■ **TASK REQUIREMENTS**:
Please go line by line and repeat the data below exactly, with no images.

■ **RAW DATA**:
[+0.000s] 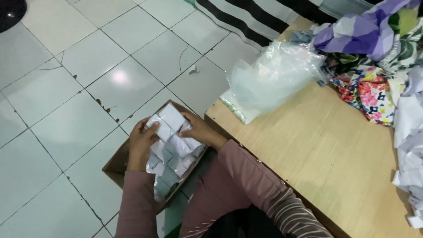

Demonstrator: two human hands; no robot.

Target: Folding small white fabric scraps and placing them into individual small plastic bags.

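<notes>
A brown cardboard box [115, 164] stands on the tiled floor beside the table, filled with several small white wrapped packets [174, 147] in clear plastic. My left hand [142, 143] grips a white packet [159, 127] at the top of the box. My right hand [198, 129] holds the packets from the other side, fingers curled over them. Both arms wear mauve sleeves.
A light wooden table [317, 150] lies to the right. On it sit a crumpled clear plastic bag [273, 77] and a heap of patterned fabric pieces [374, 57], with white cloth [412, 145] at the right edge. Pale floor tiles [66, 88] spread to the left.
</notes>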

■ **ANSWER TO THIS EXERCISE**:
[+0.000s] 

Demonstrator: two human hands; no robot.

Target: Folding small white fabric scraps and placing them into individual small plastic bags.

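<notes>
A brown cardboard box [115, 164] stands on the tiled floor beside the table, filled with several small white wrapped packets [174, 147] in clear plastic. My left hand [142, 143] grips a white packet [159, 127] at the top of the box. My right hand [198, 129] holds the packets from the other side, fingers curled over them. Both arms wear mauve sleeves.
A light wooden table [317, 150] lies to the right. On it sit a crumpled clear plastic bag [273, 77] and a heap of patterned fabric pieces [374, 57], with white cloth [412, 145] at the right edge. Pale floor tiles [66, 88] spread to the left.
</notes>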

No more work is left in this exercise.